Venus Rising over Tahiti

Day 51, 26.11.2018 , Pape’ete, Tahiti

We arrived in Pape’ete a day earlier than planned. The weather was steamy and tropical with low cloud over the mountain tops.

H had recently been attempting to arrange an event for the ship’s crew in the Tahiti Pearl Beach Resort  but misjudged how much interest hotel and catering staff have in hotel and food events. Anyway, the event was turned into something else but much of the planning was too good to waste. Quite a few crew, including us, trekked to the resort anyway for an evening out.

Here are some historical notes about Tahiti.

These days most ships crossing the South Pacific call in at Tahiti. It’s that kind of place, but the first British sighting of Tahiti was by Captain Samuel Wallis in HMS Dolphin 18th June 1767. He took possession of the place and named it King George Island. This seemed to annoy the natives a bit but a few cannonballs kept them quiet.

Just two years later, on 12th April 1769, HMS Endeavour arrived in Tahiti with Captain James Cook and others to measure the transit of Venus across the disk of the Sun which would occur on 3rd June 1769. They anchored in Matavai Bay and set up an astronomical observatory in a fortified camp near Pape’ete at a place which became known as Venus Point. Along with other observation sites around the world they were able to calculate that the Sun was 93,726,900 miles away. Today, everyone knows that it is really 92,955,000 miles but 10 out of 10 for effort.

On 26th October 1788, HMS Bounty arrived with Captain William Bligh who was looking to load up with  breadfruit plants. Most of the crew lived it up for five months on Tahiti and were not at all happy to leave. There are many movies on the subject. On our night out at the Pearl Beach Resort in Matavai Bay we even had breadfruit fries with our fish. Not great but OK.

Through the late 18th and early 19th centuries most ships visiting were usually whalers or were carrying missionaries. The missionaries are particularly to blame for  an 1819 law that banned nudity, dances and chants, tattoos and costumes made of flowers. Fortunately they don’t take too much notice of missionaries these days.

Cruise ship visits sort of started on 15th November 1835 when HMS Beagle with Captain Robert FitzRoy and his naturalist passenger, Charles Darwin, stopped off in Tahiti fresh from the Galapagos Islands on their way to New Zealand. Later, civil wars, the usual diseases, missionaries and French sneakiness combined to turn Tahiti into a French colony by 1847.

Also on a historical note: Heike and I were last in Pape’ete early May 2008. We had arrived in SY Graptolite a couple of weeks earlier from the Panama Canal via the Marquesas and the atolls of  the Tuamotu Archpelago. It’s a completely different experience this time in a big ship where other people cook your dinner, make your bed, wash your clothes and watch out for uncharted islands and passing ships through the night. Not complaining though.
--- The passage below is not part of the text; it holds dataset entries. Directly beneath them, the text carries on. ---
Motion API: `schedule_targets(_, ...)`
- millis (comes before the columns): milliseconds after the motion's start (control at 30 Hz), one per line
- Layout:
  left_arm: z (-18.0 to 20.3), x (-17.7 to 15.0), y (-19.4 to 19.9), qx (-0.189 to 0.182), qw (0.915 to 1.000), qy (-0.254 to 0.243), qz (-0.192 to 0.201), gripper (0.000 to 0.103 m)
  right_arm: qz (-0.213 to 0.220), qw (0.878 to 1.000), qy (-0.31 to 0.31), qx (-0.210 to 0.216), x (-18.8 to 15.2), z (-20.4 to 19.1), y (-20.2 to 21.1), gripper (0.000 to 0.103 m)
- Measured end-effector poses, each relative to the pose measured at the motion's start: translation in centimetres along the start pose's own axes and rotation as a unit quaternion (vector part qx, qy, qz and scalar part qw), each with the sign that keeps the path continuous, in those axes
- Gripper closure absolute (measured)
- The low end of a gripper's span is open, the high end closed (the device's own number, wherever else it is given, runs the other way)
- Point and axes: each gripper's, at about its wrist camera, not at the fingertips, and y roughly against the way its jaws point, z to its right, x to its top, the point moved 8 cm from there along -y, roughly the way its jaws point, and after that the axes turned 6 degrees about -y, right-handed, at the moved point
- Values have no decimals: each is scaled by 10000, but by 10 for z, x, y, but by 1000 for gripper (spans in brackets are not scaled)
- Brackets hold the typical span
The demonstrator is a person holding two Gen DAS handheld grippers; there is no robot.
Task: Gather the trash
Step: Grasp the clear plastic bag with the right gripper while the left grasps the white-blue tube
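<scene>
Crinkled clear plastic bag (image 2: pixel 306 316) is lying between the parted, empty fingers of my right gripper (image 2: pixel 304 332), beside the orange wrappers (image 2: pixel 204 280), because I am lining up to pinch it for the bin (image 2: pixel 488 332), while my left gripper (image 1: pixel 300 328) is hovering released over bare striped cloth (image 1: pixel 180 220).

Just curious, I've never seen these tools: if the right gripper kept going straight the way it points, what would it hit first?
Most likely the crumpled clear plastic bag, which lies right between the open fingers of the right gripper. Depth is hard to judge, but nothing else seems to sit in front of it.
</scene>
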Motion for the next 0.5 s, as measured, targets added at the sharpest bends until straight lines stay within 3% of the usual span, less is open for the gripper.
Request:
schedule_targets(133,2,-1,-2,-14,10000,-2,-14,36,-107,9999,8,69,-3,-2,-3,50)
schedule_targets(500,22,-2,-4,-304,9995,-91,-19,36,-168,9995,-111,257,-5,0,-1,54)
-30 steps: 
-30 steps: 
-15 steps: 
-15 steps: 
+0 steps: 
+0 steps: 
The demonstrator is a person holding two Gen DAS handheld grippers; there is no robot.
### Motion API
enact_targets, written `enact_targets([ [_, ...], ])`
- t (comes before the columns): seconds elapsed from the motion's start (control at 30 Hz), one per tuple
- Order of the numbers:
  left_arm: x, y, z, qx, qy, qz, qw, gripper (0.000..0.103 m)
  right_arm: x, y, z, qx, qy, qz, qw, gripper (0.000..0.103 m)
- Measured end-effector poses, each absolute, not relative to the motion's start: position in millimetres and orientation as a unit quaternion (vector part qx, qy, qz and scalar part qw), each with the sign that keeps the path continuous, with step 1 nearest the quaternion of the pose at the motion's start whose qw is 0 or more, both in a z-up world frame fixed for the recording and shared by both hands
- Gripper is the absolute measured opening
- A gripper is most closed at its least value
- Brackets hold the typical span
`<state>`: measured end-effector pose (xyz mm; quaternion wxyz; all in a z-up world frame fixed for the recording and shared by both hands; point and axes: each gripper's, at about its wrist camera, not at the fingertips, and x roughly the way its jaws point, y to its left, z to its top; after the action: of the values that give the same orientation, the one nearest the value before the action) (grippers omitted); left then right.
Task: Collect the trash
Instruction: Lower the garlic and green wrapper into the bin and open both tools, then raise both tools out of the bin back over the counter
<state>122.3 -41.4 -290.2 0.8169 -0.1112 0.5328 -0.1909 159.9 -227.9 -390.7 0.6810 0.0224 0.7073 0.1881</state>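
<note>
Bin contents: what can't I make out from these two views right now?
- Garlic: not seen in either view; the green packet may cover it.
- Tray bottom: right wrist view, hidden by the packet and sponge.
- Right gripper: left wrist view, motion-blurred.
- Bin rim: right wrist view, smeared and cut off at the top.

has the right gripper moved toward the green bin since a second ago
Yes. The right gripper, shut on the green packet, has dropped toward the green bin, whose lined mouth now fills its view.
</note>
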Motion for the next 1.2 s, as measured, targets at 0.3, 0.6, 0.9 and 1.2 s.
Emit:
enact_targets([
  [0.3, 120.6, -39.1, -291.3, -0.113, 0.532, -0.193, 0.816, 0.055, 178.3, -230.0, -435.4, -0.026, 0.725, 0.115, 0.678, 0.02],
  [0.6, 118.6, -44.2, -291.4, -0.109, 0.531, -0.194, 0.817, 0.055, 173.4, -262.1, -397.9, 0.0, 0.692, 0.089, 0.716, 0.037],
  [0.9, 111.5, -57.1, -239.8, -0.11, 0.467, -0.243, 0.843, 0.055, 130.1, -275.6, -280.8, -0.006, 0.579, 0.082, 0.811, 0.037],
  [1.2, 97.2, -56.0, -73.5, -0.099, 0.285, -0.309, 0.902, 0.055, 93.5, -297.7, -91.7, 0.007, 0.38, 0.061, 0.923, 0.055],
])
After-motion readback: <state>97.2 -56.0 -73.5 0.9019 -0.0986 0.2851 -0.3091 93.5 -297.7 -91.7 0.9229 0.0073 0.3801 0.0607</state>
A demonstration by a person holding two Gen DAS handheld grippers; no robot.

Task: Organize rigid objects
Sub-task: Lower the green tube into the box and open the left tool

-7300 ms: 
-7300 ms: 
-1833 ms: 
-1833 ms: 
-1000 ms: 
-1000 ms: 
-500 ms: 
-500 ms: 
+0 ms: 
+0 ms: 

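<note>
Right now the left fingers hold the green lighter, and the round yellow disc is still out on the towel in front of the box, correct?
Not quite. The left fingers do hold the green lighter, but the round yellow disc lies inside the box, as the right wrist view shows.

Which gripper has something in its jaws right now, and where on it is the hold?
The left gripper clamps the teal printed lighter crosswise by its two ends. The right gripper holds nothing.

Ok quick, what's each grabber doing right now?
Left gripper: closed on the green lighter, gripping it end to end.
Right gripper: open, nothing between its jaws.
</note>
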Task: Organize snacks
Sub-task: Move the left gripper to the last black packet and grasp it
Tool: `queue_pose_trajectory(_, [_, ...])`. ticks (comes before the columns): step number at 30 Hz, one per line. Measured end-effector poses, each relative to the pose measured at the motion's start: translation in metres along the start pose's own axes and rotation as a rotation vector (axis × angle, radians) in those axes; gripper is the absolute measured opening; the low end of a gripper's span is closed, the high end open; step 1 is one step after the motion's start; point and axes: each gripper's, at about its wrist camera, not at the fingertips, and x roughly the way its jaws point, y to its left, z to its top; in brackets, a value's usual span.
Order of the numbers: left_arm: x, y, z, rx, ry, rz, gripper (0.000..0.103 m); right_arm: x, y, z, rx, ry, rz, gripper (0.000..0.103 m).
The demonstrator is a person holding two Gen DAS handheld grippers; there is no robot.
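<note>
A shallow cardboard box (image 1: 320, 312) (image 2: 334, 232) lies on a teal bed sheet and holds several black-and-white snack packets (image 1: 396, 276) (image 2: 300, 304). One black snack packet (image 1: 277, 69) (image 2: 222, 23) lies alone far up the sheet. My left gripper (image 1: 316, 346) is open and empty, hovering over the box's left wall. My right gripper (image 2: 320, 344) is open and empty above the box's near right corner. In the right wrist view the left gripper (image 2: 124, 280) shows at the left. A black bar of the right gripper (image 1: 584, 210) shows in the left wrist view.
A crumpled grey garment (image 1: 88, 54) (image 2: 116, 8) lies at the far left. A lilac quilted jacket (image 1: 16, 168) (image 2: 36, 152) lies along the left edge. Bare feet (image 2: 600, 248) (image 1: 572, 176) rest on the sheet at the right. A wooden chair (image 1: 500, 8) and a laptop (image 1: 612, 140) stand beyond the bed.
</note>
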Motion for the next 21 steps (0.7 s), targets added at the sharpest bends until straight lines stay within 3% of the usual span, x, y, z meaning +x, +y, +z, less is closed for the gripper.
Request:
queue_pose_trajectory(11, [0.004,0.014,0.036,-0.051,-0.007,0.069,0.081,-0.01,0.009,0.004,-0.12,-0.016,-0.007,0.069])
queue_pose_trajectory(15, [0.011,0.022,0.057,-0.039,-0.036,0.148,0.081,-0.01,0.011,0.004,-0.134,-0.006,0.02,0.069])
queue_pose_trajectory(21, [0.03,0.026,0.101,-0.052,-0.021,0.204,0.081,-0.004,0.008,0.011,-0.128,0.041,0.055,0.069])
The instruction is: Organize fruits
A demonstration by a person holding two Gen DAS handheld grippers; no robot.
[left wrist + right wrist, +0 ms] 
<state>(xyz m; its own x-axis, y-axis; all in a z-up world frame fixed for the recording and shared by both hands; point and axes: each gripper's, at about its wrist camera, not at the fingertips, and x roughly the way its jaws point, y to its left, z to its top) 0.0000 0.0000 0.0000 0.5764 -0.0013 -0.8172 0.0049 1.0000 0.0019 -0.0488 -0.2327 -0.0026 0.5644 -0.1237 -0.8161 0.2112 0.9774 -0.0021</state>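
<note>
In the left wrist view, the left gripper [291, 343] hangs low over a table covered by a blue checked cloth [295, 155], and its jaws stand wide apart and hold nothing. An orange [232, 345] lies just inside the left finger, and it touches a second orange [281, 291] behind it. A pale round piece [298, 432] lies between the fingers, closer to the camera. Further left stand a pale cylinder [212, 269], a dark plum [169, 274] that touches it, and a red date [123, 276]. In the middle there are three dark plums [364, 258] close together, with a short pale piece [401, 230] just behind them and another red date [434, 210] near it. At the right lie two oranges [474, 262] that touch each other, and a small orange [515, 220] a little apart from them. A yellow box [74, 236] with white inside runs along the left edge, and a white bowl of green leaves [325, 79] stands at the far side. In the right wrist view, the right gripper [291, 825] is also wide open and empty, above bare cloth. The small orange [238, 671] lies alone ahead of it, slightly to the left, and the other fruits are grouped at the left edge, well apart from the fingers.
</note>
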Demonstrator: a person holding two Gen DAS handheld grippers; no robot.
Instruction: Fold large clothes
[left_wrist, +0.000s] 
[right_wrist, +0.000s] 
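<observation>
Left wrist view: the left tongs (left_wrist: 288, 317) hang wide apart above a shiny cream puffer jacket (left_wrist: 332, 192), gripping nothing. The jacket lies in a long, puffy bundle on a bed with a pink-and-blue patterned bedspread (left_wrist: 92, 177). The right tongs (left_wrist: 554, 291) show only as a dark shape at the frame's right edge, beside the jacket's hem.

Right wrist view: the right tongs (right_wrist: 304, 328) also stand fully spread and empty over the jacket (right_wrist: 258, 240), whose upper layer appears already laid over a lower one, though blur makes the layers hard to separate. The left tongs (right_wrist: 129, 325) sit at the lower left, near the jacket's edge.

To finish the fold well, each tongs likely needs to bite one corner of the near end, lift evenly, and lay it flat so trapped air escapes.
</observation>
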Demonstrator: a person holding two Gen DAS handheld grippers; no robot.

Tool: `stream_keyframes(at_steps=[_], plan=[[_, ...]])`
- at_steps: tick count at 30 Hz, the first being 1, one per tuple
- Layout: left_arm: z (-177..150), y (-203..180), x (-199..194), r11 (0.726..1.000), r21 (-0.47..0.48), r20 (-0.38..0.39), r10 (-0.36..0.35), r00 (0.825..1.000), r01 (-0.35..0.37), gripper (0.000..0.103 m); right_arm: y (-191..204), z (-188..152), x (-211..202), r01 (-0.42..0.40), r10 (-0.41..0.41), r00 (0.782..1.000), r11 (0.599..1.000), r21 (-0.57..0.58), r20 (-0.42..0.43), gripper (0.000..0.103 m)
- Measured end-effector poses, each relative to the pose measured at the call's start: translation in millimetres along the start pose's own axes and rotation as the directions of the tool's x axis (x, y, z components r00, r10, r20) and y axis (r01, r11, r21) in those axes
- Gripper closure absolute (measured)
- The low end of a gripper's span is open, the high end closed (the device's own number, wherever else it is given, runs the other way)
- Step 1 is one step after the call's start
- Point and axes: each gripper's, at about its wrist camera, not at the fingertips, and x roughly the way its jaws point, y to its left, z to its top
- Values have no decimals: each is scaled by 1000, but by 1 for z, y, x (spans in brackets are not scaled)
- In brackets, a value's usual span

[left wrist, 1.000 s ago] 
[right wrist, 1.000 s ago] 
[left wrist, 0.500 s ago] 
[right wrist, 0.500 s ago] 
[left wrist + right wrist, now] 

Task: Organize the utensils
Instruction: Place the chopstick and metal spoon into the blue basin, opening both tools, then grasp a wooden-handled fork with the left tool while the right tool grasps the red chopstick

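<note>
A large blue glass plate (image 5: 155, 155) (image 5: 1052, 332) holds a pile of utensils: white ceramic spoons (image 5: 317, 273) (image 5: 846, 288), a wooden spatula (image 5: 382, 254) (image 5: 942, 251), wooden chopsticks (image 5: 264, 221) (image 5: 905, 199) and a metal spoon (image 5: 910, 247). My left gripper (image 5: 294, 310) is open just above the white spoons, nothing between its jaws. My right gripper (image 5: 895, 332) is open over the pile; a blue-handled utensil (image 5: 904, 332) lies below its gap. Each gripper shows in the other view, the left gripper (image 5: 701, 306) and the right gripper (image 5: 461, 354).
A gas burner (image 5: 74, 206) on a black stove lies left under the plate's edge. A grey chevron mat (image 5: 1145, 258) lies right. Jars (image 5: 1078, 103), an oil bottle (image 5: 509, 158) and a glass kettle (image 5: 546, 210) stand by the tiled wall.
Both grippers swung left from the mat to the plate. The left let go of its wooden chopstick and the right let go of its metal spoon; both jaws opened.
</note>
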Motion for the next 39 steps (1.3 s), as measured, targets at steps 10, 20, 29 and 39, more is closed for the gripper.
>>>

Apart from Heike, the one other crew-person onboard Graptolite was Colin Laidlaw. He was an excellent fellow to have along for a long journey. Sadly, Colin died of a brain tumor February last year. One small legacy that Colin left behind is the Polynesian wave design that appears on some pages of this blog. It is a copy of a tattoo that Colin had done on his leg in Pape’ete Marché Municipal. Some of you may have seen it under his kilt at our wedding in 2015. I think I may still have some sheets with the design on where the new ink leaked out while he was sleeping. We’ve used the design a lot as a boat logo on towels, cutlery etc. ever since. Belinda, Colin’s then girlfriend, later wife, who also crewed with us from time to time, has the same design tattooed on her arm as a memorial.


Day 52, 27.11.2018 , Pape’ete, Tahiti

We had a look around the market with H buying all the tiare-flower lei and black pearls she could get her hands on. I tried to find the tattooist that Colin used in the Marché but with no success.

I took a taxi ride this afternoon to Venus Point just to say I have been there but it was actually a nice little park with its beaches and Thomas Stephenson designed lighthouse.